At SMU, she began producing other students’ short films and discovered she fit well in that role, which entails overseeing a film and solving any problems that come up. She took on more producing gigs after graduating, first for commercials and later for the Dallas-based television show Queen of the South. Eventually her work took her to Atlanta for another TV show, Daytime Divas.
“I worked in Atlanta last year, and Atlanta has so much going on. I had plans to move there,” she says. “But because of Cinestate … I’m staying. I love Dallas, and there’s such a strong independent film community here. The only thing we don’t have is infrastructure, and people just doing the damn thing.”
While she was back in Dallas helping to coordinate the Oak Cliff Film Festival, she connected with Cinestate. The unlikely thing has happened, and now, at 25, she's producing her first feature film – in Dallas of all places.
What makes that achievement more remarkable is the film industry is still male-dominated. In 2015, the Center for the Study of Women in Television and Film reported that women account for only 26 percent of producers.
Donaghey, who is a partner in the Texas Theatre and co-founder of the Oak Cliff Film Festival, is another person whose career has been affected by the launch of Cinestate. He makes his living producing films and freelancing as a production manager on commercials and music videos.

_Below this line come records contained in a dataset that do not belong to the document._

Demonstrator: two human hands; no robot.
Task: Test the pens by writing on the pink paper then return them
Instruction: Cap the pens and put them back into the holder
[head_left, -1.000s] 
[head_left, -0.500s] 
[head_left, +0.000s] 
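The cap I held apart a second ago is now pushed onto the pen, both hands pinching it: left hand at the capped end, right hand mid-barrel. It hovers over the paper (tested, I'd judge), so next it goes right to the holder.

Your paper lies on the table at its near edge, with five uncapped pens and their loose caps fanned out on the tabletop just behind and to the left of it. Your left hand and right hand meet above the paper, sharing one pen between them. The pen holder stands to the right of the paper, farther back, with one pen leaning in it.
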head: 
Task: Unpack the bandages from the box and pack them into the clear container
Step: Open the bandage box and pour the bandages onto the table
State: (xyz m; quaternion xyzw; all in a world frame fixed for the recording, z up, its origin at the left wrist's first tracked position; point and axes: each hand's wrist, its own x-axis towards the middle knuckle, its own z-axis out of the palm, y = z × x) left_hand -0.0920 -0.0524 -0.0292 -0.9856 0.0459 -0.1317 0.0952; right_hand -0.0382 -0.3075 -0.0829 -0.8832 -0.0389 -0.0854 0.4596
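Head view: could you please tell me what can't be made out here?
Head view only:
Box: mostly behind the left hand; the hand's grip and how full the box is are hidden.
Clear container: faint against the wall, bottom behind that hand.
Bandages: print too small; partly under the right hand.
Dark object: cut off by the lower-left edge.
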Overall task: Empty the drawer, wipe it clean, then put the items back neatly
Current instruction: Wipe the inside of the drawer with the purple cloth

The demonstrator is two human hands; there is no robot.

As line producer on Puppet Master, he’s basically a “glorified accountant,” he says, managing the crew and keeping up with the budget.
It’s work he likes and enjoys traveling for, but he has no interest in relocating to the coasts.
“I really like being a Texas producer,” says Donaghey, who also produced Dallas director David Lowery’s new film A Ghost Story. “There’s a lot of benefits to that. … It’s definitely easier for me to get involved in projects and things like that and not have so much competition with everybody trying to do the same thing. It’s a much more chill environment.”
Sonnier cites Donaghey, Presmyk and filmmakers Lowery and Shane Caruth (Upstream Color, Primer) as evidence that Dallas has all the talent it needs to support a thriving film industry. The only real obstacle he sees is a sharp divide between the city's artistic community and financial sector, and that's where he hopes he and Evans can come in.
"Dallas is a bifurcated city when it comes to the art world and the business world ... there’s all these phenomenal artists ... but [the artists are] not in daily conversations with the other side of Dallas, which has access to so much financing and really understands the concept of how to make money," he says. "We’re hoping to bridge that gap a little bit.”